_TRY IT_
Every entry below should be written out again exactly.

_ENTRIES PROVIDED_

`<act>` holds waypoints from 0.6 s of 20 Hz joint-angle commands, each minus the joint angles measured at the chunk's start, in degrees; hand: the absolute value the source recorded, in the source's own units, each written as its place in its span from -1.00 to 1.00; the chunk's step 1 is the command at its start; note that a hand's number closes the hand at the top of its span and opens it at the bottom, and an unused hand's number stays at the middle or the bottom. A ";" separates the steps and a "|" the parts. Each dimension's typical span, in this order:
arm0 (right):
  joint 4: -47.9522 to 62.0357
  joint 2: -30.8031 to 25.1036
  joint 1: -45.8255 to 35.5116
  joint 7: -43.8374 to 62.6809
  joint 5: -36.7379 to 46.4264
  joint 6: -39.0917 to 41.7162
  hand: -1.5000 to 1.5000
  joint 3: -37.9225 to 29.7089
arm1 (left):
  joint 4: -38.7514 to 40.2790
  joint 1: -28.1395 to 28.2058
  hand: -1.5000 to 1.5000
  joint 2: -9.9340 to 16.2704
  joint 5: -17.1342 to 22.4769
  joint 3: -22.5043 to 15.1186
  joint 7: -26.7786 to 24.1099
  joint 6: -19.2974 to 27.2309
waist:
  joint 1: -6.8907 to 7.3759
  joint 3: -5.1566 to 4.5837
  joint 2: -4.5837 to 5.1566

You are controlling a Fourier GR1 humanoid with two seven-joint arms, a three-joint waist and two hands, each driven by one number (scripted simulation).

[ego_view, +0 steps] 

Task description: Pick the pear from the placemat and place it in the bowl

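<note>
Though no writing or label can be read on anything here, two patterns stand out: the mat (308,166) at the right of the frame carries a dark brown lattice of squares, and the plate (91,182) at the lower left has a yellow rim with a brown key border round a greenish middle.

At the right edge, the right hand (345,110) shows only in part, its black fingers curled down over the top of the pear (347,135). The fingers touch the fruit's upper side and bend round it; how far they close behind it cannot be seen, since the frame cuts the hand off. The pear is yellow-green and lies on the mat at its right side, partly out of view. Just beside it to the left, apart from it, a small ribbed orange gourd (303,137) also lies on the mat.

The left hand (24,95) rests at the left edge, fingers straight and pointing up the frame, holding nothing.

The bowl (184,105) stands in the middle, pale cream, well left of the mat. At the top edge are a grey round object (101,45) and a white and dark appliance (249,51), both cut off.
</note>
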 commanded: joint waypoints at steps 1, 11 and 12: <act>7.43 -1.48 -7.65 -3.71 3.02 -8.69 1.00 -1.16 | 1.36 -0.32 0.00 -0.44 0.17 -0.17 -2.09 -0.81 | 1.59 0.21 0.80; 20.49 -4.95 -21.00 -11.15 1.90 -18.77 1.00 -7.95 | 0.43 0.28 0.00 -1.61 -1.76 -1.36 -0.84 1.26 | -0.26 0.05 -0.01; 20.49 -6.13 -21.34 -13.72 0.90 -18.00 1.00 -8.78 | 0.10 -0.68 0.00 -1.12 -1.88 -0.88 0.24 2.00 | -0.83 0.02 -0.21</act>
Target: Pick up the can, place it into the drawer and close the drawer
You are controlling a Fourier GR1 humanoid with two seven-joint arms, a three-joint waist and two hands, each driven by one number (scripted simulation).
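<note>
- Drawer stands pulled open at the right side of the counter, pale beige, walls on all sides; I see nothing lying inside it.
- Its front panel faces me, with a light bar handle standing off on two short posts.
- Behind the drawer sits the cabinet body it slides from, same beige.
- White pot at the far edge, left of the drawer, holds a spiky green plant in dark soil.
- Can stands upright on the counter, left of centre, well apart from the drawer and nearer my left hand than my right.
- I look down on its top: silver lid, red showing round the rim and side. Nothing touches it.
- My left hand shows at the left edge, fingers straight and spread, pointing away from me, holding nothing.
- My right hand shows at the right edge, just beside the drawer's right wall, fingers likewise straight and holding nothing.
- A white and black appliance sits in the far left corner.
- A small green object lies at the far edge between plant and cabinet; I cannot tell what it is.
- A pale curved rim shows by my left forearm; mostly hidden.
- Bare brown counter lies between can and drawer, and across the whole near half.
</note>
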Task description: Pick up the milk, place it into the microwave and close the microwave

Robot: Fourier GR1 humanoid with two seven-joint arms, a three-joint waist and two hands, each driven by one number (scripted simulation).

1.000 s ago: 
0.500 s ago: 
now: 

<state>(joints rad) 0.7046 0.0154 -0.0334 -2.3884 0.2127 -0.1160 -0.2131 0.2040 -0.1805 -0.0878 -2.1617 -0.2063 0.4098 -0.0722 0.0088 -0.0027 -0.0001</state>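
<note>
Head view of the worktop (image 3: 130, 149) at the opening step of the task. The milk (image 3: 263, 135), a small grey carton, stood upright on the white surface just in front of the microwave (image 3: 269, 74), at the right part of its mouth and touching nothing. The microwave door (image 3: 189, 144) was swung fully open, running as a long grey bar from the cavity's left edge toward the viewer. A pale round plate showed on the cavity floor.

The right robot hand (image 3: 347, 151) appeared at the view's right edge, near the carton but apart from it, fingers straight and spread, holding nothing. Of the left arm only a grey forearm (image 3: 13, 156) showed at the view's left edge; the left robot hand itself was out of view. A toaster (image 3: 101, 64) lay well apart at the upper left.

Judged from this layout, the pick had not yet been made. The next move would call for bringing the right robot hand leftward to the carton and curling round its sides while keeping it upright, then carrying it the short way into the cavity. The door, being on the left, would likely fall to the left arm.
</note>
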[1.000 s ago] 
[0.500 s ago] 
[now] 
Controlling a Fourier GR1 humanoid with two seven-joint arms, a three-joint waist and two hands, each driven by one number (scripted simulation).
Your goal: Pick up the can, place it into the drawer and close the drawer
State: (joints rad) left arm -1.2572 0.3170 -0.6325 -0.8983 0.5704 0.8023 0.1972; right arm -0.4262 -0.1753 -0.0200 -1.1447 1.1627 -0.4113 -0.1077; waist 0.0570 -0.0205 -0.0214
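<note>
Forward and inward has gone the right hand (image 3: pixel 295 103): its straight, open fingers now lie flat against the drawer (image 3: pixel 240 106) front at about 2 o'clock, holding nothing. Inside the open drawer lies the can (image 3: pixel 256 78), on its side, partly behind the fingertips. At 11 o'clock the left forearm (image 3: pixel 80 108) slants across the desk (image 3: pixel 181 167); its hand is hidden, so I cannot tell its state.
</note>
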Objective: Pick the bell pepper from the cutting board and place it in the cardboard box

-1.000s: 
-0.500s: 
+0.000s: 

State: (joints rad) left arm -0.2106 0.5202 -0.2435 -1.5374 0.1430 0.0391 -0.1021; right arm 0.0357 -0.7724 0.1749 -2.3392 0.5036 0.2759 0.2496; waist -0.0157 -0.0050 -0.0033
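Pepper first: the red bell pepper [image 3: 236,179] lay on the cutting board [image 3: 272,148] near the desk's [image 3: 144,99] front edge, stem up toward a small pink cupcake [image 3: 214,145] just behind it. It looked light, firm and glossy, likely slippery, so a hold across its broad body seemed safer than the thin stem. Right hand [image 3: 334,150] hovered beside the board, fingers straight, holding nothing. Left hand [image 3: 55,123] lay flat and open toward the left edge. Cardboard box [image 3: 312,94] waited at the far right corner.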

_FINAL ANSWER_
`<act>` holds waypoints from 0.6 s of 20 Hz joint-angle commands, each minus the joint angles measured at the chunk's start, in degrees; hand: the absolute value the source recorded, in the source's own units, each written as its place in its span from -1.00 to 1.00; the chunk's step 1 is the command at its start; note that a hand's number closes the hand at the top of its span and opens it at the bottom, and an unused hand's number stays at the middle or the bottom. A ";" separates the steps and a "|" the parts. Each dimension's typical span, in this order:
arm0 (right):
  joint 4: -47.9522 to 62.0357
  joint 2: -30.8031 to 25.1036
  joint 1: -45.8255 to 35.5116
  joint 7: -43.8374 to 62.6809
  joint 5: -36.7379 to 46.4264
  joint 6: -39.0917 to 41.7162
  hand: -1.5000 to 1.5000
  joint 3: -37.9225 to 29.7089
arm1 (left):
  joint 4: -38.7514 to 40.2790
  joint 1: -28.1395 to 28.2058
  hand: -1.5000 to 1.5000
  joint 2: -9.9340 to 16.2704
  joint 5: -17.1342 to 22.4769
  joint 3: -22.5043 to 15.1186
  joint 7: -26.7786 to 24.1099
  joint 6: -19.2974 to 27.2309
waist:
  joint 1: -6.8907 to 7.3759
  joint 3: -5.1566 to 4.5837
  joint 2: -4.5837 to 5.1566

You are controlling a Fourier GR1 humanoid with two seven-joint arms, a three-joint waist and two hands, each driven by one number (scripted simulation).

[ego_view, +0 steps] 

Task description: Pick the pear from the placemat and place it in the bowl

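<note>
Though no writing or label can be read on anything here, two patterns stand out: the mat (308,166) at the right of the frame carries a dark brown lattice of squares, and the plate (91,182) at the lower left has a yellow rim with a brown key border round a greenish middle.

At the right edge, the right hand (345,110) shows only in part, its black fingers curled down over the top of the pear (347,135). The fingers touch the fruit's upper side and bend round it; how far they close behind it cannot be seen, since the frame cuts the hand off. The pear is yellow-green and lies on the mat at its right side, partly out of view. Just beside it to the left, apart from it, a small ribbed orange gourd (303,137) also lies on the mat.

The left hand (24,95) rests at the left edge, fingers straight and pointing up the frame, holding nothing.

The bowl (184,105) stands in the middle, pale cream, well left of the mat. At the top edge are a grey round object (101,45) and a white and dark appliance (249,51), both cut off.
</note>
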 commanded: joint waypoints at steps 1, 11 and 12: <act>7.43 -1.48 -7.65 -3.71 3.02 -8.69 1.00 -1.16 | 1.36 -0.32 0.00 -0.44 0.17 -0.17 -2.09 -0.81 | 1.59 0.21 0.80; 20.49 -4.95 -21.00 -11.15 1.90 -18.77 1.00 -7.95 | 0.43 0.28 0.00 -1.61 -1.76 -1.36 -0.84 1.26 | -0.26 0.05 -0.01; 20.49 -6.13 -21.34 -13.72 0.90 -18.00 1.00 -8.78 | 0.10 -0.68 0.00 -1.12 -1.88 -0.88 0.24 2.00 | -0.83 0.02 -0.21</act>
Target: Pick up the can, place it into the drawer and close the drawer
You are controlling a Fourier GR1 humanoid with two seven-joint arms, a three-joint waist and two hands, each driven by one number (scripted simulation).
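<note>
- Drawer stands pulled open at the right side of the counter, pale beige, walls on all sides; I see nothing lying inside it.
- Its front panel faces me, with a light bar handle standing off on two short posts.
- Behind the drawer sits the cabinet body it slides from, same beige.
- White pot at the far edge, left of the drawer, holds a spiky green plant in dark soil.
- Can stands upright on the counter, left of centre, well apart from the drawer and nearer my left hand than my right.
- I look down on its top: silver lid, red showing round the rim and side. Nothing touches it.
- My left hand shows at the left edge, fingers straight and spread, pointing away from me, holding nothing.
- My right hand shows at the right edge, just beside the drawer's right wall, fingers likewise straight and holding nothing.
- A white and black appliance sits in the far left corner.
- A small green object lies at the far edge between plant and cabinet; I cannot tell what it is.
- A pale curved rim shows by my left forearm; mostly hidden.
- Bare brown counter lies between can and drawer, and across the whole near half.
</note>
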Task description: Pick up the milk, place it into the microwave and close the microwave

Robot: Fourier GR1 humanoid with two seven-joint arms, a three-joint waist and two hands, each driven by one number (scripted simulation).

1.000 s ago: 
0.500 s ago: 
now: 

<state>(joints rad) 0.7046 0.0154 -0.0334 -2.3884 0.2127 -0.1160 -0.2131 0.2040 -0.1805 -0.0878 -2.1617 -0.2063 0.4098 -0.0722 0.0088 -0.0027 -0.0001</state>
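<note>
Head view of the worktop (image 3: 130, 149) at the opening step of the task. The milk (image 3: 263, 135), a small grey carton, stood upright on the white surface just in front of the microwave (image 3: 269, 74), at the right part of its mouth and touching nothing. The microwave door (image 3: 189, 144) was swung fully open, running as a long grey bar from the cavity's left edge toward the viewer. A pale round plate showed on the cavity floor.

The right robot hand (image 3: 347, 151) appeared at the view's right edge, near the carton but apart from it, fingers straight and spread, holding nothing. Of the left arm only a grey forearm (image 3: 13, 156) showed at the view's left edge; the left robot hand itself was out of view. A toaster (image 3: 101, 64) lay well apart at the upper left.

Judged from this layout, the pick had not yet been made. The next move would call for bringing the right robot hand leftward to the carton and curling round its sides while keeping it upright, then carrying it the short way into the cavity. The door, being on the left, would likely fall to the left arm.
</note>
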[1.000 s ago] 
[0.500 s ago] 
[now] 
Controlling a Fourier GR1 humanoid with two seven-joint arms, a three-joint waist and two hands, each driven by one number (scripted simulation).
Your goal: Pick up the can, place it into the drawer and close the drawer
State: (joints rad) left arm -1.2572 0.3170 -0.6325 -0.8983 0.5704 0.8023 0.1972; right arm -0.4262 -0.1753 -0.0200 -1.1447 1.1627 -0.4113 -0.1077; waist 0.0570 -0.0205 -0.0214
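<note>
Forward and inward has gone the right hand (image 3: pixel 295 103): its straight, open fingers now lie flat against the drawer (image 3: pixel 240 106) front at about 2 o'clock, holding nothing. Inside the open drawer lies the can (image 3: pixel 256 78), on its side, partly behind the fingertips. At 11 o'clock the left forearm (image 3: pixel 80 108) slants across the desk (image 3: pixel 181 167); its hand is hidden, so I cannot tell its state.
</note>
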Objective: Pick the bell pepper from the cutting board and place it in the cardboard box

-1.000s: 
-0.500s: 
+0.000s: 

State: (joints rad) left arm -0.2106 0.5202 -0.2435 -1.5374 0.1430 0.0391 -0.1021; right arm 0.0357 -0.7724 0.1749 -2.3392 0.5036 0.2759 0.2496; waist -0.0157 -0.0050 -0.0033
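Pepper first: the red bell pepper [image 3: 236,179] lay on the cutting board [image 3: 272,148] near the desk's [image 3: 144,99] front edge, stem up toward a small pink cupcake [image 3: 214,145] just behind it. It looked light, firm and glossy, likely slippery, so a hold across its broad body seemed safer than the thin stem. Right hand [image 3: 334,150] hovered beside the board, fingers straight, holding nothing. Left hand [image 3: 55,123] lay flat and open toward the left edge. Cardboard box [image 3: 312,94] waited at the far right corner.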

The exercise requires nothing more than what has been given.